Quando tempestades extremas, como os ciclones Fani e Bulbul, atingiram o sul da Ásia em 2019, sistemas de alerta precoce permitiram que autoridades organizassem a retirada de milhões de habitantes de zonas de risco em curto tempo. Fenômenos de força semelhante que atingiram o leste da África, como os ciclones Idai e Kenneth em 2019, provocaram muito mais mortes pois as regiões não foram evacuadas a tempo.
Em 2019, a Comissão Global de Adaptação estimou que o investimento de 1,8 trilhão de dólares em sistemas de alertas precoce, edifícios, agricultura, manguezais e recursos hídricos poderiam colher 7,1 trilhões em benefícios de atividades econômicas e evitar custos em caso de catástrofes.
Soluções baseadas na natureza
O relatório do Pnuma também destaca como recuperar o meio ambiente pode gerar proteção contra as mudanças climáticas, além de benefícios a comunidades locais e à ecologia.

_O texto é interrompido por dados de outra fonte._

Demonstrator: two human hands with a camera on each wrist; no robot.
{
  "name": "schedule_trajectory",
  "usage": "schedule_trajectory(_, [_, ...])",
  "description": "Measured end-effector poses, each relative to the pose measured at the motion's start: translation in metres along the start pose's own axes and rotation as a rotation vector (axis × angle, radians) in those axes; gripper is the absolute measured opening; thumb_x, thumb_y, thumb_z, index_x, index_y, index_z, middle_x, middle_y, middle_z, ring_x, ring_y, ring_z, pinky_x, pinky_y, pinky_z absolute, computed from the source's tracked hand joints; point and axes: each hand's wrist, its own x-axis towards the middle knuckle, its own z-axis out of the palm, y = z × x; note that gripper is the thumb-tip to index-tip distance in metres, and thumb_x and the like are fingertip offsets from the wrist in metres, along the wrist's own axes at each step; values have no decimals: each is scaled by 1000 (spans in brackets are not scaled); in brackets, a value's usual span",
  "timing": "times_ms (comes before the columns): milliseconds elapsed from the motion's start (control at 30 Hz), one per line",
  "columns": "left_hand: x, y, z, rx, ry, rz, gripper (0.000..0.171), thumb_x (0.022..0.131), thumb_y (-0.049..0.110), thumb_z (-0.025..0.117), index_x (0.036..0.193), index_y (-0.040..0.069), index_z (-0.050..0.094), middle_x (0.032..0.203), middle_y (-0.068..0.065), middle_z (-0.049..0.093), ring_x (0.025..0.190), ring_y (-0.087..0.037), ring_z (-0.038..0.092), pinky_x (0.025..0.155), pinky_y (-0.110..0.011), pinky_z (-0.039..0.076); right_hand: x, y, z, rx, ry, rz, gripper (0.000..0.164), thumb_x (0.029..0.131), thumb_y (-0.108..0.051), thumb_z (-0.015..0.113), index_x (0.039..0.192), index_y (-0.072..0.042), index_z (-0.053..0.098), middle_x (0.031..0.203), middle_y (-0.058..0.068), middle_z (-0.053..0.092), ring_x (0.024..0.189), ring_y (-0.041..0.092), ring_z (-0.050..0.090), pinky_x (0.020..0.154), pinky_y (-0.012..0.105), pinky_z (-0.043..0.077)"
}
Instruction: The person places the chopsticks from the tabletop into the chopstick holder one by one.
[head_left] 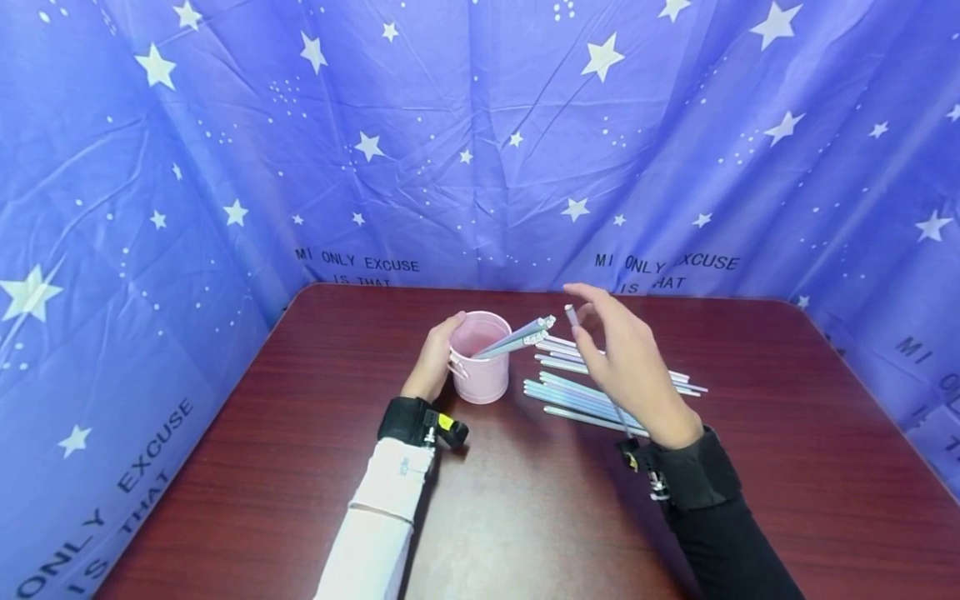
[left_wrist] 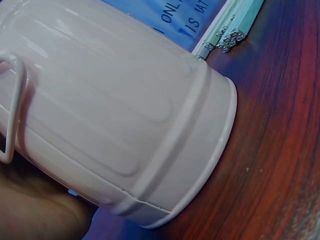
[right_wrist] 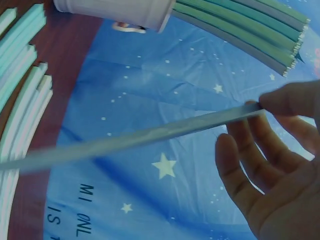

Os incêndios florestais, por exemplo, poderiam ser menos devastadores com a recuperação do campo e com queimadas regulares controladas. Comunidades indígenas da Austrália ao Canadá têm usado essas práticas há milênios de uma forma que estimula o crescimento de plantas e reduz o risco do fogo descontrolado.
Já o reflorestamento pode acabar com a erosão do solo e inundações durantes chuvas fortes, além de absorver carbono e proteger a vida selvagem. Em países como Brasil e Malásia, os governos poderia proteger assentamentos costeiros ao recuperar manguezais, que, além de ancorar sedimentos e deter a quebra das ondas, também armazenam carbono, contribuem para o aumento da população de peixes e impulsionam economias locais com o turismo.
Embora soluções baseadas na natureza sejam com frequência mais baratas do que a construção de infraestruturas materiais, seu financiamento constitui uma “ínfima fração” dos recursos para adaptação, indica o relatório. Uma análise de quatro fundos climáticos globais que investiram 94 bilhões de dólares em projetos de adaptação revelou que apenas 12 bilhões de dólares foram para soluções baseadas na natureza e apenas uma parte deste volume foi aplicada em implementação de projetos locais.
Pouco se sabe, porém, sobre sua eficácia a longo prazo. Com o aumento das temperaturas, os impactos das mudanças climáticas podem ser tão grandes e acabarem sobrecarregando defesas naturais como os manguezais.
O geógrafo da Universidade Ludwig Maximilian Matthias Garschagen sublinha, contudo, que soluções baseadas na natureza não substituem infraestruturas, mas fazem parte de um kit de ferramentas que tem sido ignorado há muito tempo.